When the line containing "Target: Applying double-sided" appears in the listing below, set it down along with each later line through the end, exactly as written, and nothing before it.
Top of GIVEN MATERIAL
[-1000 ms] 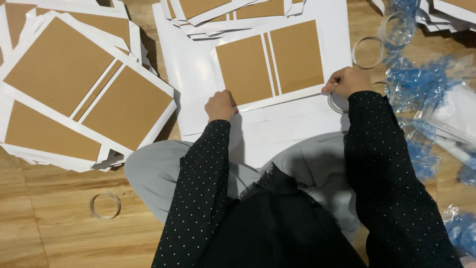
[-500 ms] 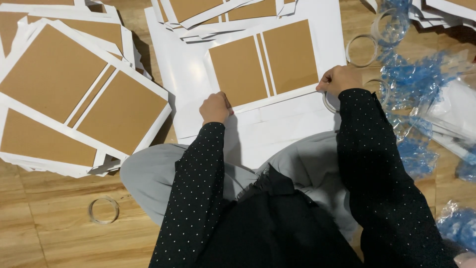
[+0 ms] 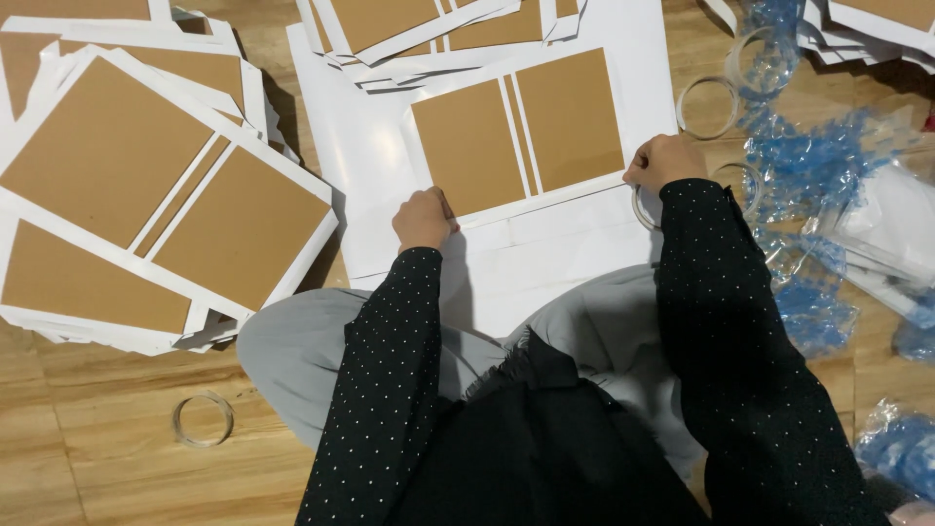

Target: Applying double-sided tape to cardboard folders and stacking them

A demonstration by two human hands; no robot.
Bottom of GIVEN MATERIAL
EXERCISE ANSWER:
Target: Applying double-sided tape to cardboard folders and stacking them

A demonstration by two human hands; no robot.

The exercise has been completed in full.